## Exercise brief:
Please output each line of the data exactly as it appears.

## Supplied material:
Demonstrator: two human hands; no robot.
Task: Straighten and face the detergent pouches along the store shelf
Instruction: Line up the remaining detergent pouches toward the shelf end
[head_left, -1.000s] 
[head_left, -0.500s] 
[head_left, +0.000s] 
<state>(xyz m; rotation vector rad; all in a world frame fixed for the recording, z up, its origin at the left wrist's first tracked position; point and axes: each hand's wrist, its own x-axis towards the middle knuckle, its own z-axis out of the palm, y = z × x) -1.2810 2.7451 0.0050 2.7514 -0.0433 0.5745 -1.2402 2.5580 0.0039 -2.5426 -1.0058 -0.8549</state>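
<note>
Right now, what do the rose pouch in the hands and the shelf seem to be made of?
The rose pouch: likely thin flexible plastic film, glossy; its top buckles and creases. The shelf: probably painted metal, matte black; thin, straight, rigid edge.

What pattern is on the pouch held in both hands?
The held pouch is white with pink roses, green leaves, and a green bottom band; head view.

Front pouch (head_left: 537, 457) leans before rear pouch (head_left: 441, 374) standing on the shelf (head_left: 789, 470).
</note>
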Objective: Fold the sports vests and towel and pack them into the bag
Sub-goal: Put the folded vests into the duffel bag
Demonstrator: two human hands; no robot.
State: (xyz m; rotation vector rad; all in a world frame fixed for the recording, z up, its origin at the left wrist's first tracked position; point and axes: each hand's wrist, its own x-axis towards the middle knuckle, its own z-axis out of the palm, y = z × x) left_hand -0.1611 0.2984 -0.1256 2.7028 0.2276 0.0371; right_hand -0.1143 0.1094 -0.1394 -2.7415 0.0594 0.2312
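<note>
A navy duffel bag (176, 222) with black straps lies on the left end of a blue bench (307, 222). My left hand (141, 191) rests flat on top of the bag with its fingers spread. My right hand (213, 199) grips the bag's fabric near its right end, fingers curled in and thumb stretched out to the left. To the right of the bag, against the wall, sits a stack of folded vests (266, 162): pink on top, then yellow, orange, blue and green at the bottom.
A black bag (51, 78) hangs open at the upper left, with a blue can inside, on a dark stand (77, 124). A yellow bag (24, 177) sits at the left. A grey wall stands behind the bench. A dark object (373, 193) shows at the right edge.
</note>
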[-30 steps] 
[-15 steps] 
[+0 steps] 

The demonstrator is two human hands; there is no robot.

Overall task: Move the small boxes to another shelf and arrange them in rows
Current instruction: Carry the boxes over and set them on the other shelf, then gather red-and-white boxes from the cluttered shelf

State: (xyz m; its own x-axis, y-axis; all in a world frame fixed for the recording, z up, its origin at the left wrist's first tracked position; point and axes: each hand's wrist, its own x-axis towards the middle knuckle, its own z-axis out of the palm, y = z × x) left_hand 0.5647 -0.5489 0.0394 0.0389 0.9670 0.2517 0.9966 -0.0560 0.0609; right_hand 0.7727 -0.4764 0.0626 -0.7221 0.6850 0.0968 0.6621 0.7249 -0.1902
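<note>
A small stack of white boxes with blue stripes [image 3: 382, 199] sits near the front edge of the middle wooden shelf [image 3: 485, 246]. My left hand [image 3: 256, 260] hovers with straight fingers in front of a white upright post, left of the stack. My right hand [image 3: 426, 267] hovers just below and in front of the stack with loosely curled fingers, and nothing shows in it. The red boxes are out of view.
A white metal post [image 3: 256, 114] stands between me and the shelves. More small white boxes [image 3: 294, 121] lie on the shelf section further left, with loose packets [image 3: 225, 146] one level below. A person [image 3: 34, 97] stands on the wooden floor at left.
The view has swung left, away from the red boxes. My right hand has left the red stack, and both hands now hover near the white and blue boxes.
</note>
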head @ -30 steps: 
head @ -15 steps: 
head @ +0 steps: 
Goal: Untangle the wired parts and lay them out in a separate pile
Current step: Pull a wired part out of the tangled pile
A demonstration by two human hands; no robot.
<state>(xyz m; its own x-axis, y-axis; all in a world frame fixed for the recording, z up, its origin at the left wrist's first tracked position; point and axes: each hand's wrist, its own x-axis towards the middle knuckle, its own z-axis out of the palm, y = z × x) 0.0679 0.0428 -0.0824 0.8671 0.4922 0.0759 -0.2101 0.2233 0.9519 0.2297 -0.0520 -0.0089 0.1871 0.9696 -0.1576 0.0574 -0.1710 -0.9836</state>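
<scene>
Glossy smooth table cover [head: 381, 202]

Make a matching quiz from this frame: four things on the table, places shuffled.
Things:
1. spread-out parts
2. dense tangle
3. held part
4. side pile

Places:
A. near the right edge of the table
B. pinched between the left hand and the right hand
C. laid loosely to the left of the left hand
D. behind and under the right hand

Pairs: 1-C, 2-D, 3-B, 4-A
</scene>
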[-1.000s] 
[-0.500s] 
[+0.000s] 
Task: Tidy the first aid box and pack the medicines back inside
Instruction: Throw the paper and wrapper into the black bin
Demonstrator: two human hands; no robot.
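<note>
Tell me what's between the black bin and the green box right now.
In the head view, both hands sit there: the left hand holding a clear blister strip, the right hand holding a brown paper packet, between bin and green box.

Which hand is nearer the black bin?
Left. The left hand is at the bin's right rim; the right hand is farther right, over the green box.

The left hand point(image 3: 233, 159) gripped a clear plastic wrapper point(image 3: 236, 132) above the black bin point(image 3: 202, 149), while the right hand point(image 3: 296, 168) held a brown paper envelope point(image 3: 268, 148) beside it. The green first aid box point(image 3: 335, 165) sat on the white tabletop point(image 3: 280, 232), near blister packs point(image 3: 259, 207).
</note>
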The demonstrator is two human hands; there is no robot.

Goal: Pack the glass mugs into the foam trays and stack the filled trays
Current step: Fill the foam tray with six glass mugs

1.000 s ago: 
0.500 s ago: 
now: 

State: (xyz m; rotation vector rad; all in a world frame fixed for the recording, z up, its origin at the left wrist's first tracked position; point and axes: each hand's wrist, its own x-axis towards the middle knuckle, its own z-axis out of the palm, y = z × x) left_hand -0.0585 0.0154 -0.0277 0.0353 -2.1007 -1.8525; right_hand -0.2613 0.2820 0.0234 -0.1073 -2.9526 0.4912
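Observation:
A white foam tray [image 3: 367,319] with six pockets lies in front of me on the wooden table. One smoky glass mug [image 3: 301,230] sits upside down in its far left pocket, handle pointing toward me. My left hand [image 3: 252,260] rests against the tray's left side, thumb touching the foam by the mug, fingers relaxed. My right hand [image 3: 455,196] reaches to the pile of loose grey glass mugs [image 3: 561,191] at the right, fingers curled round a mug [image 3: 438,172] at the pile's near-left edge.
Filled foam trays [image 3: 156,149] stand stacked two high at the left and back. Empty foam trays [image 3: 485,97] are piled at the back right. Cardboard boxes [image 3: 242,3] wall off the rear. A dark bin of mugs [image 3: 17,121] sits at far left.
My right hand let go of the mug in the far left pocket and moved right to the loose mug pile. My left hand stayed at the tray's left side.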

## Result for this task:
Demonstrator: two human hands; no robot.
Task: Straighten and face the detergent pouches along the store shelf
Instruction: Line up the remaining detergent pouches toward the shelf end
[head_left, -1.000s] 
[head_left, -0.500s] 
[head_left, +0.000s] 
<state>(xyz m; rotation vector rad; all in a world frame fixed for the recording, z up, its origin at the left wrist's first tracked position; point and axes: each hand's wrist, its own x-axis towards the middle knuckle, its own z-axis out of the palm, y = z × x) -1.2810 2.7451 0.0050 2.7514 -0.0433 0.5745 -1.2402 2.5580 0.0039 -2.5426 -1.0058 -0.8549</state>
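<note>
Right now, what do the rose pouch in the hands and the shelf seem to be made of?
The rose pouch: likely thin flexible plastic film, glossy; its top buckles and creases. The shelf: probably painted metal, matte black; thin, straight, rigid edge.

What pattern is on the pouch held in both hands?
The held pouch is white with pink roses, green leaves, and a green bottom band; head view.

Front pouch (head_left: 537, 457) leans before rear pouch (head_left: 441, 374) standing on the shelf (head_left: 789, 470).
</note>
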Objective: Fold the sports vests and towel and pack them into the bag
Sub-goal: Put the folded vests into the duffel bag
Demonstrator: two human hands; no robot.
State: (xyz m; rotation vector rad; all in a world frame fixed for the recording, z up, its origin at the left wrist's first tracked position; point and axes: each hand's wrist, its own x-axis towards the middle knuckle, its own z-axis out of the palm, y = z × x) left_hand -0.1611 0.2984 -0.1256 2.7028 0.2276 0.0371; right_hand -0.1143 0.1094 -0.1394 -2.7415 0.0594 0.2312
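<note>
A navy duffel bag (176, 222) with black straps lies on the left end of a blue bench (307, 222). My left hand (141, 191) rests flat on top of the bag with its fingers spread. My right hand (213, 199) grips the bag's fabric near its right end, fingers curled in and thumb stretched out to the left. To the right of the bag, against the wall, sits a stack of folded vests (266, 162): pink on top, then yellow, orange, blue and green at the bottom.
A black bag (51, 78) hangs open at the upper left, with a blue can inside, on a dark stand (77, 124). A yellow bag (24, 177) sits at the left. A grey wall stands behind the bench. A dark object (373, 193) shows at the right edge.
</note>
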[-30 steps] 
[-15 steps] 
[+0 steps] 

The demonstrator is two human hands; there is no robot.

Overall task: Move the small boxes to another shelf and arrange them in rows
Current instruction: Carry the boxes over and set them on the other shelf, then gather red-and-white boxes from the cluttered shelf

State: (xyz m; its own x-axis, y-axis; all in a world frame fixed for the recording, z up, its origin at the left wrist's first tracked position; point and axes: each hand's wrist, its own x-axis towards the middle knuckle, its own z-axis out of the palm, y = z × x) left_hand 0.5647 -0.5489 0.0394 0.0389 0.9670 0.2517 0.9966 -0.0560 0.0609; right_hand 0.7727 -0.4764 0.0626 -0.7221 0.6850 0.0968 0.6621 0.7249 -0.1902
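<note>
A small stack of white boxes with blue stripes [image 3: 382, 199] sits near the front edge of the middle wooden shelf [image 3: 485, 246]. My left hand [image 3: 256, 260] hovers with straight fingers in front of a white upright post, left of the stack. My right hand [image 3: 426, 267] hovers just below and in front of the stack with loosely curled fingers, and nothing shows in it. The red boxes are out of view.
A white metal post [image 3: 256, 114] stands between me and the shelves. More small white boxes [image 3: 294, 121] lie on the shelf section further left, with loose packets [image 3: 225, 146] one level below. A person [image 3: 34, 97] stands on the wooden floor at left.
The view has swung left, away from the red boxes. My right hand has left the red stack, and both hands now hover near the white and blue boxes.
</note>
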head @ -30 steps: 
head @ -15 steps: 
head @ +0 steps: 
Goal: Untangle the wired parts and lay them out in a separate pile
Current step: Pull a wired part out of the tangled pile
A demonstration by two human hands; no robot.
<state>(xyz m; its own x-axis, y-axis; all in a world frame fixed for the recording, z up, its origin at the left wrist's first tracked position; point and axes: each hand's wrist, its own x-axis towards the middle knuckle, its own z-axis out of the palm, y = z × x) 0.0679 0.0428 -0.0824 0.8671 0.4922 0.0759 -0.2101 0.2233 0.9519 0.2297 -0.0520 -0.0089 0.1871 0.9696 -0.1576 0.0574 -0.1710 -0.9836</state>
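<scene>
Glossy smooth table cover [head: 381, 202]

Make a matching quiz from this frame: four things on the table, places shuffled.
Things:
1. spread-out parts
2. dense tangle
3. held part
4. side pile

Places:
A. near the right edge of the table
B. pinched between the left hand and the right hand
C. laid loosely to the left of the left hand
D. behind and under the right hand

Pairs: 1-C, 2-D, 3-B, 4-A
</scene>
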[-1.000s] 
[-0.500s] 
[+0.000s] 
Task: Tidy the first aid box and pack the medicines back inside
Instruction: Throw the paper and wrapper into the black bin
Demonstrator: two human hands; no robot.
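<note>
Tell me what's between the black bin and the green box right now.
In the head view, both hands sit there: the left hand holding a clear blister strip, the right hand holding a brown paper packet, between bin and green box.

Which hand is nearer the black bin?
Left. The left hand is at the bin's right rim; the right hand is farther right, over the green box.

The left hand point(image 3: 233, 159) gripped a clear plastic wrapper point(image 3: 236, 132) above the black bin point(image 3: 202, 149), while the right hand point(image 3: 296, 168) held a brown paper envelope point(image 3: 268, 148) beside it. The green first aid box point(image 3: 335, 165) sat on the white tabletop point(image 3: 280, 232), near blister packs point(image 3: 259, 207).
</note>
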The demonstrator is two human hands; there is no robot.

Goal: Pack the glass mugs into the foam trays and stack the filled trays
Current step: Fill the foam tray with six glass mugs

1.000 s ago: 
0.500 s ago: 
now: 

State: (xyz m; rotation vector rad; all in a world frame fixed for the recording, z up, its origin at the left wrist's first tracked position; point and axes: each hand's wrist, its own x-axis towards the middle knuckle, its own z-axis out of the palm, y = z × x) left_hand -0.0585 0.0154 -0.0277 0.0353 -2.1007 -1.8525; right_hand -0.2613 0.2820 0.0234 -0.1073 -2.9526 0.4912
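Observation:
A white foam tray [image 3: 367,319] with six pockets lies in front of me on the wooden table. One smoky glass mug [image 3: 301,230] sits upside down in its far left pocket, handle pointing toward me. My left hand [image 3: 252,260] rests against the tray's left side, thumb touching the foam by the mug, fingers relaxed. My right hand [image 3: 455,196] reaches to the pile of loose grey glass mugs [image 3: 561,191] at the right, fingers curled round a mug [image 3: 438,172] at the pile's near-left edge.
Filled foam trays [image 3: 156,149] stand stacked two high at the left and back. Empty foam trays [image 3: 485,97] are piled at the back right. Cardboard boxes [image 3: 242,3] wall off the rear. A dark bin of mugs [image 3: 17,121] sits at far left.
My right hand let go of the mug in the far left pocket and moved right to the loose mug pile. My left hand stayed at the tray's left side.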

No more work is left in this exercise.